Templar Press, 2017    £6.00

Abroad and home

This is a collection of poems featuring bold, clear images and big subject matter — sex, death and birth — set in different countries. One way to read it would be to see it as an exploration of those big themes through a keenly felt and sensuously observed geographical exploration.

In the first few poems, we’re considering sex and gender-based power in Italy:

I don’t like the way you’re holding that fig,
the way it unsettles this moment, and others to come,

so that now, when your hand moves to my lower back
    (‘Proverb’)

This is followed by sex and death, perhaps in Kew:

one long
smoky
post-coital
yawn.

[. . . ]

the blossom opened,
raised its head
towards death.
    (‘Botanics’)

Then there’s death in Pocatello —

‘Someday will I die?’
‘Yes, someday you will.’
‘That will be sad.’
     (‘My sister’s epiphany’)

— and birth in Texas —

The day the gringa
gave birth to their daughter
he drank whiskey from a stranger’s flask
on the back of a bus
from El Salvador to Texas.
    (‘Matins’)

This bold spirit is kept up throughout the pamphlet, giving the sense of a questing attention lightly covering much philosophical and geographical ground.

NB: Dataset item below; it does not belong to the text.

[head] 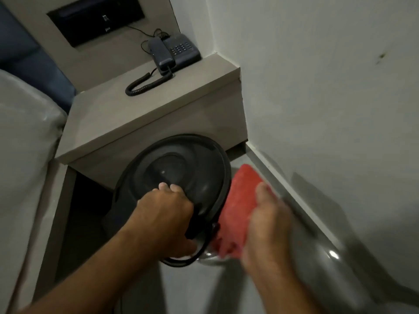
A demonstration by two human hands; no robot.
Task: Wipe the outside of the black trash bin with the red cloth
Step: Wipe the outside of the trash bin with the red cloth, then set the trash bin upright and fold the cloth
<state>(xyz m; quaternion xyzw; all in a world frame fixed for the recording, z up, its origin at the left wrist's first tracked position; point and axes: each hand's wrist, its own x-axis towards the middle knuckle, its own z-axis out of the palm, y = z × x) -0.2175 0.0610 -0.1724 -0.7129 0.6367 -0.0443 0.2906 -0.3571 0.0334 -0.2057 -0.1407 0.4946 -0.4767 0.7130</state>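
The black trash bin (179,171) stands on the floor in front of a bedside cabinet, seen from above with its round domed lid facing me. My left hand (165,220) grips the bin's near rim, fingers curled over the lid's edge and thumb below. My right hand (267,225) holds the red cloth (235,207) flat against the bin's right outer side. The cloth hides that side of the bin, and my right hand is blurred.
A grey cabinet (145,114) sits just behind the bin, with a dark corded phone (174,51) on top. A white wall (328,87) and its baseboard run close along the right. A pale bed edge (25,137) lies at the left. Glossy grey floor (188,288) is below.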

But there are domestic pleasures, too. There are dramatic episodes in ‘Confessional’: the narrator claims to have stolen a tank of nitrous oxide and talks about the ‘cochineal trail’ of blood from a friend’s nosebleed. But there is something intimate and convincing and appealingly direct in the decision she makes not to push over the ‘him’ (a lover?) arriving drunkenly in her doorway because she fears his

skin corroding
the Fired Earth encaustic tiles
in our doorway

but I love those tiles
(we lived on tinned tomatoes on toast
and cooking wine
last winter to pay for them)

In the same poem, the narrator says her ‘honesty’ is ‘only just beginning’ but it comes across straight and true in her love for those tiles, adventuress though she is (or at least as the later part of the poem portrays her).